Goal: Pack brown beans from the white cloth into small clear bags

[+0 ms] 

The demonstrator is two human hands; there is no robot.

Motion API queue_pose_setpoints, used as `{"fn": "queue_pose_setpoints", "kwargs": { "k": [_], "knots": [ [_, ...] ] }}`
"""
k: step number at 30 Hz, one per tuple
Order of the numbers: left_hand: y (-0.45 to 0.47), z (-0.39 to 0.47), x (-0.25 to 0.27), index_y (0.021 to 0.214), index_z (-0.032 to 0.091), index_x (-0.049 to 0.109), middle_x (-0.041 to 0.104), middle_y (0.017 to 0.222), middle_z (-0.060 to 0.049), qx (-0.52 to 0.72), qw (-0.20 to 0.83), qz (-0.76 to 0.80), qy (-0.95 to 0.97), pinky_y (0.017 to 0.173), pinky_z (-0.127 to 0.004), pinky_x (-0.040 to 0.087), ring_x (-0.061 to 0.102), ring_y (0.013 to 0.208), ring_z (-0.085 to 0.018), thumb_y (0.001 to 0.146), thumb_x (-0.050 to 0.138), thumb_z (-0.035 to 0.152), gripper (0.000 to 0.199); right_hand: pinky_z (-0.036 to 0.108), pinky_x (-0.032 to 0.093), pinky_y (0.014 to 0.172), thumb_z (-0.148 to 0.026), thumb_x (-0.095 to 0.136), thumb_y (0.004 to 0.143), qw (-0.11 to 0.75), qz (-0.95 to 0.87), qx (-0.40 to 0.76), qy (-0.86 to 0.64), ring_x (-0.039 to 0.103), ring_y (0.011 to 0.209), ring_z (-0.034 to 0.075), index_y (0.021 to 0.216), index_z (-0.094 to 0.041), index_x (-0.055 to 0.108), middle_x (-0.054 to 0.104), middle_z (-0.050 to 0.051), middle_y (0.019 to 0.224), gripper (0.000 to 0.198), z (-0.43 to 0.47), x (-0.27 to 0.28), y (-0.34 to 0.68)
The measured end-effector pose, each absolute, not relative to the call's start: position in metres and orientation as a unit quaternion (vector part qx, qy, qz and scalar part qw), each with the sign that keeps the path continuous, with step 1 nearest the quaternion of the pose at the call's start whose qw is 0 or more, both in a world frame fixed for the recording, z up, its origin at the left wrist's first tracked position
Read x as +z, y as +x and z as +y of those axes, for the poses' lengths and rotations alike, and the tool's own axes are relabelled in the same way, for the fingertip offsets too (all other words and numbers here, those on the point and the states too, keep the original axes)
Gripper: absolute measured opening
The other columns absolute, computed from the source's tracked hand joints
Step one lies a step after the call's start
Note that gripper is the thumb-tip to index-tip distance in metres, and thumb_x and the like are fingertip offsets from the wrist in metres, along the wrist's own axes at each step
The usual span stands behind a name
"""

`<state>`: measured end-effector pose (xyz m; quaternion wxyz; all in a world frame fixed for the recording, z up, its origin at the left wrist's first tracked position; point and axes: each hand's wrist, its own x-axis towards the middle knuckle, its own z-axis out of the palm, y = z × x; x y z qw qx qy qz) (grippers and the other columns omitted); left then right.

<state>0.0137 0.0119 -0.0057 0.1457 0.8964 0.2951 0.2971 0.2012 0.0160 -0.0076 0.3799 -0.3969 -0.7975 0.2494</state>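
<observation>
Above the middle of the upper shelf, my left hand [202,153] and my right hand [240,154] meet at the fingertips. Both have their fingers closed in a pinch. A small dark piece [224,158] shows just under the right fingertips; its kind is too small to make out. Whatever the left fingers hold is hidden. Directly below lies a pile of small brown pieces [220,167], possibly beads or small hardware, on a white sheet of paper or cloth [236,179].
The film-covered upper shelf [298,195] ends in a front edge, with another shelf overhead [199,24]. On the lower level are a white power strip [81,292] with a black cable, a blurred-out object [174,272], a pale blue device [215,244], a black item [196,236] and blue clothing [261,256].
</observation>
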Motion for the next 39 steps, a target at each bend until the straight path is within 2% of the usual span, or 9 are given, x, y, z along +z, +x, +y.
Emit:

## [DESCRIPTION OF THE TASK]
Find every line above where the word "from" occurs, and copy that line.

## [RESULT OF THIS TASK]
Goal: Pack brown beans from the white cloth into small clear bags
The other columns absolute, computed from the source's tracked hand joints
Note that gripper is the thumb-tip to index-tip distance in metres, and thumb_x and the like are fingertip offsets from the wrist in metres, along the wrist's own axes at each step

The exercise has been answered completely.